Aging and Mental Health
Publication types: Journal ArticlePublication Status: ppublish
Objectives: Psychological predictors, such as personality traits, have aroused growing interest as possible predictors of late-life depression outcome in old age. It remains, however, unclear whether the cross-sectional relationship between personality traits and depression occurrence reported in younger samples is also present in the elderly. Methods: Comparisons amongst 79 outpatients with DSM-IV major depression and 102 healthy controls included assessment of the five-factor model of personality (NEO PI-R), socio-demographic variables, physical health status, as well as depression features. Two sub-groups were considered, defined as young (25-50 years) and old (60-85 years) patients. Results: Depressed patients showed significantly higher levels of Neuroticism and lower levels of Extraversion, Openness to Experience and Conscientiousness compared to controls. Sequential logistic regression models confirmed that the combination of increased physical burden, levels of dependency, and increased Neuroticism strongly predicts the occurrence of acute depressive symptoms.

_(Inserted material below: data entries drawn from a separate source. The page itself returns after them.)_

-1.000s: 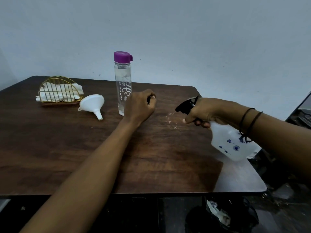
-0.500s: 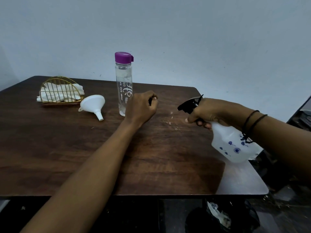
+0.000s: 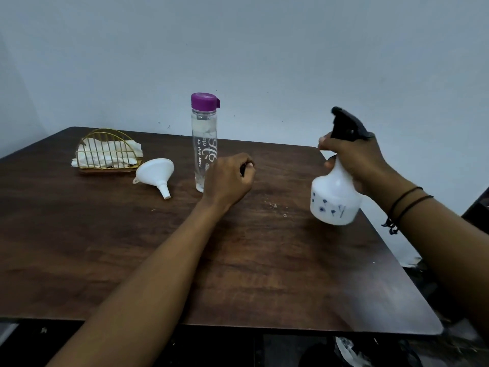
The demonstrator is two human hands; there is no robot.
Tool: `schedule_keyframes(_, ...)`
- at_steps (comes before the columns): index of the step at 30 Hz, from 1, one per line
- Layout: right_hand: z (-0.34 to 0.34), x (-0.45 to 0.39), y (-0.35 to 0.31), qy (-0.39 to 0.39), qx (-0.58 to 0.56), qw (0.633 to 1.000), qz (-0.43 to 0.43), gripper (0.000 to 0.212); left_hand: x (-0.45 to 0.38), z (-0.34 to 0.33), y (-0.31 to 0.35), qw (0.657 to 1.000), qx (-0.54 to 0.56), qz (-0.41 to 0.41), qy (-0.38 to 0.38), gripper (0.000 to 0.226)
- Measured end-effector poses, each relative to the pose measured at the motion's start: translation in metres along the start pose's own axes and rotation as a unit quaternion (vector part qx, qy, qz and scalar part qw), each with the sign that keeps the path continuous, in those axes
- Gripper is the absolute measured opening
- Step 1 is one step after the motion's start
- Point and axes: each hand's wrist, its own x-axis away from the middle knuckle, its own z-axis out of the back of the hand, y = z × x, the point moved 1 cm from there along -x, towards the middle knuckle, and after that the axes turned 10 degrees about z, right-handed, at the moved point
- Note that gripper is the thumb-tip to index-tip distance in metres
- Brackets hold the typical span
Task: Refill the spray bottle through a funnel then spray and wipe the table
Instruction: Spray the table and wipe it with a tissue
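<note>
My right hand (image 3: 357, 160) grips the neck of a white spray bottle (image 3: 334, 200) with blue flower prints and a black trigger head. The bottle is upright, held just above the right side of the dark wooden table (image 3: 264, 274). My left hand (image 3: 229, 181) rests as a loose fist on the table, right of a clear water bottle (image 3: 204, 144) with a purple cap. A white funnel (image 3: 156, 173) lies on its side left of that bottle. Small droplets (image 3: 275, 205) speckle the wood between my hands.
A gold wire holder (image 3: 105, 152) with white napkins stands at the back left. The table's right edge runs close under the spray bottle. A dark object (image 3: 476, 213) sits beyond that edge. A plain wall stands behind the table.
My right hand has swung the spray bottle from tilted, nozzle pointing left at the table, to upright and higher. My left hand stayed in place.
</note>
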Motion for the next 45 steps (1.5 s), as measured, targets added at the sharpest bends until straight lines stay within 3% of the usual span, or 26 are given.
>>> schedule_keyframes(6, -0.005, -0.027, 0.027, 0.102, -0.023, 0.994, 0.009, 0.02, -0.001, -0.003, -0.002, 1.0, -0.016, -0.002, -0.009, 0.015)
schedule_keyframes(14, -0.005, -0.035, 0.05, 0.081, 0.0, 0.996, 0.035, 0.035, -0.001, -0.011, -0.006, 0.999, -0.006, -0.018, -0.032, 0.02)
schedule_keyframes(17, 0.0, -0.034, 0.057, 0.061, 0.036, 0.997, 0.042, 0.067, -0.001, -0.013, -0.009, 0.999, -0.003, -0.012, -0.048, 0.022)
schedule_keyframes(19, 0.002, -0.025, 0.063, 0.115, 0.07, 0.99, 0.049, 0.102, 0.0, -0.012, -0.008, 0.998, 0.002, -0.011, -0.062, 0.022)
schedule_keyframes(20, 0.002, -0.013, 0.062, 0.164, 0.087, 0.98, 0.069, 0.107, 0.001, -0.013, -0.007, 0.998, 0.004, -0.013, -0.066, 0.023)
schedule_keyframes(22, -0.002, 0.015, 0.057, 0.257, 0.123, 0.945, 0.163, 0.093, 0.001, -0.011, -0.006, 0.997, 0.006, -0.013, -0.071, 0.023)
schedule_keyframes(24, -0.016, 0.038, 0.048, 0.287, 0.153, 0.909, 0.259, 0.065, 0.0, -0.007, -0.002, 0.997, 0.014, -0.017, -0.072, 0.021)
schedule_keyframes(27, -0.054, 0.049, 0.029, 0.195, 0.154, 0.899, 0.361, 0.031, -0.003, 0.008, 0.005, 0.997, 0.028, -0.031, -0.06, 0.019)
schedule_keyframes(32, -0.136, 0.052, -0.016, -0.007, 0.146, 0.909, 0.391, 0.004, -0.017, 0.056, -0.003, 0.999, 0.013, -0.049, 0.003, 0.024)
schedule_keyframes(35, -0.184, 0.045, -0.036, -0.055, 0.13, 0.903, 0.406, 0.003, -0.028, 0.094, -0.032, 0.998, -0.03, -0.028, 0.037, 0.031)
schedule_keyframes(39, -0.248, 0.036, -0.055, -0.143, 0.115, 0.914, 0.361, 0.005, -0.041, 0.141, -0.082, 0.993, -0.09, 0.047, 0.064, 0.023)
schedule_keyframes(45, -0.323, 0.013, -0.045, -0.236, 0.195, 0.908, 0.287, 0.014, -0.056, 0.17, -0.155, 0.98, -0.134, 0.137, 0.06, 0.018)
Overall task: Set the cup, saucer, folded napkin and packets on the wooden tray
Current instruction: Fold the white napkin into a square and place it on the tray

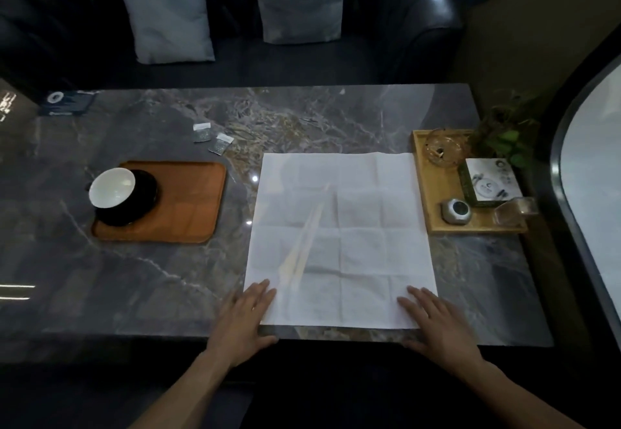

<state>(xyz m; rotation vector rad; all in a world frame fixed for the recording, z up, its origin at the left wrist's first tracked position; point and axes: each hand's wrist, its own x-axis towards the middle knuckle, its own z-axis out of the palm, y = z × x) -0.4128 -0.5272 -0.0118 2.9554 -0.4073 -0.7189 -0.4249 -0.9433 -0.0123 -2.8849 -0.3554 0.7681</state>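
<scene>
I count one white cup (112, 187) sitting on one black saucer (134, 200), both at the left end of the one dark wooden tray (188, 207). Two packets (211, 138) lie on the table (100, 277) just behind that tray, off it. One white napkin (339, 240), fully unfolded, lies flat at table centre. Second, lighter tray (437, 213) on the right holds a glass ashtray (442, 149), a box and a small round gadget. Left hand (247, 321) and right hand (437, 324) both released, fingers straight, flat on the napkin's near corners, grasping nothing.
</scene>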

In contrast, the levels of Neuroticism did not allow for differentiating late-life from young age depression. Increased physical burden and decreased depression severity were the main predictors for this distinction. Conclusion: Our data indicate that personality factors and depression are related, independently of patients' age. Differences in this relationship are mainly due to the intensity of depressive symptoms rather than the patients' life period. They also stress the need to consider physical health, level of dependency and severity of symptoms when studying the relationship between personality traits and mood disorders.